Adding to the noise theme was the lower link main pivot, which began to creak twice over the test duration, necessitating a strip-down for a clean and regrease. There is a compression ring similar to a headset race on each side of this pivot, which sits against a female chamfer on the carbon frame and was the only area on the frame that proved to be susceptible to any detrimental dirt ingress. It proved to be a relatively fast and pain free process to rectify after a quick clean and regrease. We got in touch with Propain regarding the issue, and they informed us our machine was a pre-production model and tolerances had been improved for the production bike. Their customer service department hasn’t seen any customers on production Hugenes complain of the issue, so we can assume it was an isolated incident. The Sixpack stem joined the lower link in it’s creaky demeanor a number of times – certainly not the first stem that has suffered the same fate when holding a wide bar being ripped on by my 200lb mass, but it required a strip and clean to rectify nonetheless.
Over a 4-month period I’d suggest these issues to be quite minimal, as there was a lot asked of the Hugene in this time. The bearings were still smooth as day 1, with even the headset and bottom bracket surviving the full duration, albeit nearing the end of their lives. While I’m unclear on exactly how much use the Hugene had seen by a previous media outlet prior to our testing, it’s safe to say there is little cause for concern for the longevity of the frame pivots and general component spec.

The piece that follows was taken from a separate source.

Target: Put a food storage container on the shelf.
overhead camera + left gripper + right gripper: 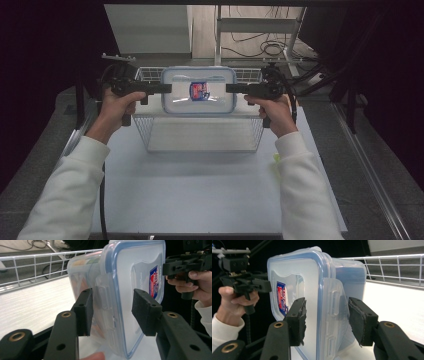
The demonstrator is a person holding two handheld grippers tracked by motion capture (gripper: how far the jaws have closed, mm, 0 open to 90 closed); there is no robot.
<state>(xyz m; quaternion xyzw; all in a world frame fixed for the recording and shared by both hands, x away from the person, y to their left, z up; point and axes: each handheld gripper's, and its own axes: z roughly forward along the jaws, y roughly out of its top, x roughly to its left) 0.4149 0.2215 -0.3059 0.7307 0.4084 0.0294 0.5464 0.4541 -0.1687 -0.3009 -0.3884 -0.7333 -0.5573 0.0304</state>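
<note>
A clear plastic container (200,90) with a blue-rimmed lid and a red-and-blue label hangs over a white wire basket (142,130), lid facing up. My left gripper (167,88) clamps its left end and my right gripper (229,88) clamps its right end. In the left gripper view the left gripper (112,310) has its jaws closed across the container (135,277) at a side latch, one pad under the box and one on the lid. In the right gripper view the right gripper (327,320) grips the container (297,277) the same way at the opposite latch.
The basket's wire rim (37,257) runs behind the container, and its white floor lies below. The basket stands at the far end of a pale table board (200,190). A small yellow-green scrap (276,159) lies by the right sleeve. Cables (270,47) trail on the floor beyond.
</note>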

The ultimate value of the Hugene, as with the rest of the Propain lineup, will heavily depend on where you’re based and what trade agreements are in place. Currently in the UK we’re seeing the German brand’s prices taking a bit of a sting following our exit from the EU, meaning there’s import fees and customs duties to pay that are adding to the total cost of an imported bike. Outside of the UK though, the prices that Propain are offering continue to impress thanks to their direct sales model, meaning you typically end up with a serious amount of bang for your buck.